It is only with the help of new genetic approaches over recent years, that inherited thrombocytopenias with previously unknown causes can now be attributed to single genetic defects. This not only allows for expanding knowledge within the field of genetics and hematological disorders but also provides patients with a clear diagnosis and a plan for tailored clinical management.
Main Findings
Mutations in SLFN14 cause inherited macrothrombocytopenia characterized by enlarged platelets and moderate to severe bleeding phenotypes.
Three out of the five families with SLFN14 genetic variants show reduced aggregation to agonists ADP, PAR-1 and Collagen, decreased ATP secretion and dominant inheritance pattern.

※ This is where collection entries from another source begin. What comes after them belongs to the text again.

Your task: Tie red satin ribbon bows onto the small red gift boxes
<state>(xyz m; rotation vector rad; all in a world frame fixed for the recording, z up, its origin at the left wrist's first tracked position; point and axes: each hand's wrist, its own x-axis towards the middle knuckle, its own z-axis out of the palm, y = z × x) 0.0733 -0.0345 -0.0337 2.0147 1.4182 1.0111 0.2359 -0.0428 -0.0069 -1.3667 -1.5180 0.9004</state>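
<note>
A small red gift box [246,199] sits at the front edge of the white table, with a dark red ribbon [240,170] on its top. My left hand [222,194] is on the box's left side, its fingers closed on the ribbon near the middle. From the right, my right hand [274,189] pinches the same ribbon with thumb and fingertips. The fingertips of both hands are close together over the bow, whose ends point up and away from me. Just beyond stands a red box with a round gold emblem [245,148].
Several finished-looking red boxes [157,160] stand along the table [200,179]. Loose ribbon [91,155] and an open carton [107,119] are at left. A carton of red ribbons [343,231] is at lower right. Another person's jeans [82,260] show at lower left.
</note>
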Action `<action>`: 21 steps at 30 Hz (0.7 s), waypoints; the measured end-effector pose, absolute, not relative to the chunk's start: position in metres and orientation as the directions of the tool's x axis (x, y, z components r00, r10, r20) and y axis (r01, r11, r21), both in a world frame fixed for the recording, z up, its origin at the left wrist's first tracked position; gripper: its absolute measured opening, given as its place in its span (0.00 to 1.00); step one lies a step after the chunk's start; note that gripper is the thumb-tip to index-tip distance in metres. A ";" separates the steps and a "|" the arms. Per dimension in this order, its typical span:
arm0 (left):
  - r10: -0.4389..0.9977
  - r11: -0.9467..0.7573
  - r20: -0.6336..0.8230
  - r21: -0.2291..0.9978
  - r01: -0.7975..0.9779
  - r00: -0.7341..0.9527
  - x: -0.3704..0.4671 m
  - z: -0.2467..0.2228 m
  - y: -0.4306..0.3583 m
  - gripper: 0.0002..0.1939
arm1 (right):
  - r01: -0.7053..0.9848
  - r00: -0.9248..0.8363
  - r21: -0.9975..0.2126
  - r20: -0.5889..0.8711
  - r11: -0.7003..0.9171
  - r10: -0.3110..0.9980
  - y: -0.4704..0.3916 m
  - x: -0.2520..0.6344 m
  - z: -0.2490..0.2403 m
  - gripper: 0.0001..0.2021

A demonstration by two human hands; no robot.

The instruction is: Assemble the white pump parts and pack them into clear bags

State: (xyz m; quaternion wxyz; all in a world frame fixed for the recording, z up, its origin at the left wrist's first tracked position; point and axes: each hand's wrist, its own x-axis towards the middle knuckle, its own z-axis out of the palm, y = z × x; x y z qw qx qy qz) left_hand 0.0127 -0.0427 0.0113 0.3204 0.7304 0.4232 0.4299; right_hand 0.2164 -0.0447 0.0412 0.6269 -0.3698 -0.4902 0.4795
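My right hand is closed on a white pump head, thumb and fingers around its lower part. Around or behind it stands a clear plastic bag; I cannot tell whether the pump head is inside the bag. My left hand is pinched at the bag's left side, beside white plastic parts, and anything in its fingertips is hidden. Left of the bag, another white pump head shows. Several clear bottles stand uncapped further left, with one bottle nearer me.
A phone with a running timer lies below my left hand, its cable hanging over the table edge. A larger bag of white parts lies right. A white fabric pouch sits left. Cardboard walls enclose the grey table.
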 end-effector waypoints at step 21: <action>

Endoribonucleolytic activity of SLFN14 contributes to platelet formation by regulating translation process during their maturation.
The exact role of SLFN14 in platelet biogenesis and how mutations within its AAA domain contribute to inherited thrombocytopenia remain to be explored.
Funding Statement
The work in these authors’ laboratory is supported by grants provided by the British Heart Foundation (PG/16/103/32650; FS/18/11/33443) to N.V.M and also supported by a National Institutes of Health Grant GM097014 to A.V.P.
Declaration of interest
The authors report no conflict of interest.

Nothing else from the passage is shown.